There has still been no indication as to when the mandatory isolation at a Government approved hotel will take effect. The Government maintains that they are aiming to implement the program as soon as possible, however, their plans are subject putting proper logistics in place and to on-going legal challenges made against the mandated self isolation, such as those raised by the Justice Center for Constitutional Freedoms.

Pre-Travel Negative PCR Testing Required for Land Ports of Entry

On February 9, 2021, Prime Minister Trudeau announced that “[a]s of February 15, 2021, when you return to Canada through a land border, you’ll need to show a 72-hour PCR test, just like air travel.”  Prime Minister Trudeau went on to clarify that the testing requirement will only apply to those returning from non-essential travel, using “snowbirds” as an example. He further clarified that Canadian citizens will not be denied entry to Canada, but those who present at the border without proof of a test could face fines of up to $3,000. In cases where a traveller cannot show proof of a test, there will be a stiff penalty, a requirement that they undergo rapid testing once in Canada and that they properly self-isolation upon entering Canada.

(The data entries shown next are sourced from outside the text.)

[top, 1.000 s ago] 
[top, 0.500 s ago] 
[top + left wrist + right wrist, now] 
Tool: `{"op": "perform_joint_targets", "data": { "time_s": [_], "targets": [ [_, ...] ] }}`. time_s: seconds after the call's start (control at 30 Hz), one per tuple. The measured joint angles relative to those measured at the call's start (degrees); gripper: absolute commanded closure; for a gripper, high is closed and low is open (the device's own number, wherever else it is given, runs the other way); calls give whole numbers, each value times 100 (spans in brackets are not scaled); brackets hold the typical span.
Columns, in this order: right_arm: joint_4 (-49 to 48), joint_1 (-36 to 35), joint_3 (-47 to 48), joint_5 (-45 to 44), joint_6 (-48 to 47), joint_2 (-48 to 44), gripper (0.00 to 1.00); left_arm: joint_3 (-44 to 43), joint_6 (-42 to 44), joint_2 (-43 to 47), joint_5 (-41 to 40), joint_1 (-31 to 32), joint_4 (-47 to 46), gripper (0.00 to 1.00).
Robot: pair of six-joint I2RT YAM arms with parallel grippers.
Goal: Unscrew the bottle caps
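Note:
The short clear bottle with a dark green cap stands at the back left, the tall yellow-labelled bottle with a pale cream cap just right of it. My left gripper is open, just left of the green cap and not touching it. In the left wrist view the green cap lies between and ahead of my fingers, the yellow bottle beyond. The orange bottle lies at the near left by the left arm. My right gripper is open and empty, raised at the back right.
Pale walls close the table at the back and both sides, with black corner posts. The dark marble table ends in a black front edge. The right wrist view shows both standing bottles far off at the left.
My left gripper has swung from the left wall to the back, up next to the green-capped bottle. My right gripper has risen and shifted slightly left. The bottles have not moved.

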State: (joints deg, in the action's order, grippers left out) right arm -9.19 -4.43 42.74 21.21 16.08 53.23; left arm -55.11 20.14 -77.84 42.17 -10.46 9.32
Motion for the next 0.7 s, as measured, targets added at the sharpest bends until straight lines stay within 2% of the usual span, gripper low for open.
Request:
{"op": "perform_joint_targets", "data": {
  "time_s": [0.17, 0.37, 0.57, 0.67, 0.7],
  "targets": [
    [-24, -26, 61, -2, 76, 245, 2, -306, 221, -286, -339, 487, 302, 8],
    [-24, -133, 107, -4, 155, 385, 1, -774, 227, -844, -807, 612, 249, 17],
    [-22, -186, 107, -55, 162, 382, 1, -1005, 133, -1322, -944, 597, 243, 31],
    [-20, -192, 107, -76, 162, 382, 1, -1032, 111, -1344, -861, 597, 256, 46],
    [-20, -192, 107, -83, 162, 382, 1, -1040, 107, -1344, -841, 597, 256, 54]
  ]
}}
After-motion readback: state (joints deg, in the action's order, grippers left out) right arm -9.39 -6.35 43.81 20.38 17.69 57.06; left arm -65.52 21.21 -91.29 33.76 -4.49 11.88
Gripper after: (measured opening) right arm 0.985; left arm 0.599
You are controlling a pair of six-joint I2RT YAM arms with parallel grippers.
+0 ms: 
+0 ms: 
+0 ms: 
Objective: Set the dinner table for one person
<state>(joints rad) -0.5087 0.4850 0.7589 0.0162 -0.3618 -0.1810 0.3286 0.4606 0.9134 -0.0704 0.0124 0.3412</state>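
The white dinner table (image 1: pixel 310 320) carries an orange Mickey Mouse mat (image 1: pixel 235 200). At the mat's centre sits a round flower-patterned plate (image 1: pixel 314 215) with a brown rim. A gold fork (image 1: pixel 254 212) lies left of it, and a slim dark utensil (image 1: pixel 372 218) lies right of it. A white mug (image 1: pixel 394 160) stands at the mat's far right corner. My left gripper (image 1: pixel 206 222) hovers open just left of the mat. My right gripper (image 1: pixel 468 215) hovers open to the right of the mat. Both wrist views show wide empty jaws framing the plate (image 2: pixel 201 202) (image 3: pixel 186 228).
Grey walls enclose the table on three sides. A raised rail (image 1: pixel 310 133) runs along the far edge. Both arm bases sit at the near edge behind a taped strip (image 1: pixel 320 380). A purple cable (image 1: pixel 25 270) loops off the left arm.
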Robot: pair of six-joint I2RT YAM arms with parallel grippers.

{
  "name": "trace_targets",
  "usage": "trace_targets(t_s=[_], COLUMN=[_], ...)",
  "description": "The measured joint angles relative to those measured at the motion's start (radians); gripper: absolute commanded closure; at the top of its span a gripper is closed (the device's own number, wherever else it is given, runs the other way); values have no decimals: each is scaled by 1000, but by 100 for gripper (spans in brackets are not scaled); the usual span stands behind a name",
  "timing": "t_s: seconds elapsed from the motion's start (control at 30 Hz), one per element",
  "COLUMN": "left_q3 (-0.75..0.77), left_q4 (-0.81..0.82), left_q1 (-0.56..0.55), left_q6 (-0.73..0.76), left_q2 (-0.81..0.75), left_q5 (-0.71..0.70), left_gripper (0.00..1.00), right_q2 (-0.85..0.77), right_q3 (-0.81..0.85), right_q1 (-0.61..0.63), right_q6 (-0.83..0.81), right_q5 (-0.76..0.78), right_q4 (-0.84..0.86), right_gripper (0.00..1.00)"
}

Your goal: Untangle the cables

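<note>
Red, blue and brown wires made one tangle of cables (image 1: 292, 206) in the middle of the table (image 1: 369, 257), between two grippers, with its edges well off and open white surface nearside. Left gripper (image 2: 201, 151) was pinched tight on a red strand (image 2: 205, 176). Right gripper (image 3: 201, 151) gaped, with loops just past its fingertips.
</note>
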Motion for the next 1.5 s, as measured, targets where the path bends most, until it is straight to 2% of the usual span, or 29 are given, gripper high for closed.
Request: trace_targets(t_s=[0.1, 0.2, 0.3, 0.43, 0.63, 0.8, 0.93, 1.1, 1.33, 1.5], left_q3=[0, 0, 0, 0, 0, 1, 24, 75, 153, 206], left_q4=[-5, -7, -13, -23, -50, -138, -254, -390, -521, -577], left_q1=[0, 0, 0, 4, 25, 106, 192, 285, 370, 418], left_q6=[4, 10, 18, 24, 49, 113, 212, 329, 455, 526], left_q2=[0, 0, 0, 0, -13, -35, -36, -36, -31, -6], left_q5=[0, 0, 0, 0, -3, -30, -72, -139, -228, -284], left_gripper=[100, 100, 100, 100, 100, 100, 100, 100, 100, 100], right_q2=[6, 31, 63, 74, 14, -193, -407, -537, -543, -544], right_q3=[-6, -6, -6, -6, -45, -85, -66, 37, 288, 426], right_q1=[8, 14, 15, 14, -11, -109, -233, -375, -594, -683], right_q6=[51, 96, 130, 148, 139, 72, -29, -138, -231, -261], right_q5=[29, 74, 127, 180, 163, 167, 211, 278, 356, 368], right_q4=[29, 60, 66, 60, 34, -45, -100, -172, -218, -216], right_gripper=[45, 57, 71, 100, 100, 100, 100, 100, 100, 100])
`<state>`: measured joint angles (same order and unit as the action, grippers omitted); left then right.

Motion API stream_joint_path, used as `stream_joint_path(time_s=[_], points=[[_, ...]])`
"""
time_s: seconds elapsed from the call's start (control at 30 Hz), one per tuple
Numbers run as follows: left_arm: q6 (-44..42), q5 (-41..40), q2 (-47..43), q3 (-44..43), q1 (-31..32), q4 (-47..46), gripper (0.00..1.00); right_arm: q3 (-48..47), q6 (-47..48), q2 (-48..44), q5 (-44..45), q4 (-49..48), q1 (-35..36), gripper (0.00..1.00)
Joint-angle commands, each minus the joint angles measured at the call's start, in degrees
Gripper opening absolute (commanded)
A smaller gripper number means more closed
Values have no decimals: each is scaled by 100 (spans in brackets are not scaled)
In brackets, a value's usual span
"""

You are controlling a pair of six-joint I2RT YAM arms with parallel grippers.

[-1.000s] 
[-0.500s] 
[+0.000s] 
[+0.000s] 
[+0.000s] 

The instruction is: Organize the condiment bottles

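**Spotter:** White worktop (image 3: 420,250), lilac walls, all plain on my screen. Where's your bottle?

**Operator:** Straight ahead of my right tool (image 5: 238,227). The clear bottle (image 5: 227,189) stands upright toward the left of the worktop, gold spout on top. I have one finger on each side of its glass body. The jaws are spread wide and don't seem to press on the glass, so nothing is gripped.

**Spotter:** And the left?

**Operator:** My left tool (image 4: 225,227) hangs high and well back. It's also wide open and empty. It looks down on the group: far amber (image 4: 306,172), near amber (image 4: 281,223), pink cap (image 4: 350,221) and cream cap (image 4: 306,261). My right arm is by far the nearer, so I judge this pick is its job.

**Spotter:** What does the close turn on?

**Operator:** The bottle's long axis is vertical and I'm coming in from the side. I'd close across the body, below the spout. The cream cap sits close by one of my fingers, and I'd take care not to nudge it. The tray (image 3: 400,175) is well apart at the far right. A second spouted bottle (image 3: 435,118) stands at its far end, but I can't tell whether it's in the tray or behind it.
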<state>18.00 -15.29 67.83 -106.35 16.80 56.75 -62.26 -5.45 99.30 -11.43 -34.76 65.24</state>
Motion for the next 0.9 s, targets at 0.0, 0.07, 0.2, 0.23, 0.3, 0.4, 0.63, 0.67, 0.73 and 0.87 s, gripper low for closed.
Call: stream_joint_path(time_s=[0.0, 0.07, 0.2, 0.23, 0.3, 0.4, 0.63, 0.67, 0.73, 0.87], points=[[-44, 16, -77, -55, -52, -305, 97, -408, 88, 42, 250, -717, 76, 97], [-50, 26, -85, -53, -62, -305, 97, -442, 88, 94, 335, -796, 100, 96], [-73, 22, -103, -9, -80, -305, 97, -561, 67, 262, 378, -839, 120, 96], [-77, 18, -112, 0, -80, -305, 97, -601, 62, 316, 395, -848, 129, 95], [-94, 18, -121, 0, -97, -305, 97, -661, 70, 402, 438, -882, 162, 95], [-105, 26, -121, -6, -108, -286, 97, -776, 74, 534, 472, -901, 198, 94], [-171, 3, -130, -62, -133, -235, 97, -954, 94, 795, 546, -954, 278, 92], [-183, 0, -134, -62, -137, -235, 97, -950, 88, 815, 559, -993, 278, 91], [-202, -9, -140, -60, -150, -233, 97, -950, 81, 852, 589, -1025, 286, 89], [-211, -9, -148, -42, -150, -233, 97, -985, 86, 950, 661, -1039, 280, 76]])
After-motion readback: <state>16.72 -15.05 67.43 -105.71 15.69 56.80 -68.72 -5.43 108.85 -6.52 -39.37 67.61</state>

Immediate Impacts Are Uncertain

While a formal or written order has yet to be implemented regarding hotel isolation or the land travel testing requirement, Prime Minster Trudeau made clear that the tightening of measures would be implemented quickly and that all additional requirements would be announced as soon as possible in the coming weeks. Travellers and employers who need to move critical employees should be aware of these changes coming. Further reviews may be required to determine how the new measures will impact travel and whether exemptions are applicable. The immigration team at MLT Aikins has a wealth of experience guiding travellers and employers through pandemic-related rules.

Travel during COVID-19 can be difficult to navigate and inconsistent application of the rules is common. Individuals planning to travel to Canada during the pandemic should obtain a full review and opinion to ensure rules are correctly applied to their application for entry. MLT Aikins has significant experience advising clients on immigration law matters and would be pleased to discuss the implications of this program.

Note: This article is of a general nature only and is not exhaustive of all possible legal rights or remedies. In addition, laws may change over time and should be interpreted only in the context of particular circumstances such that these materials are not intended to be relied upon or taken as legal advice or opinion. Readers should consult a legal professional for specific advice in any particular situation.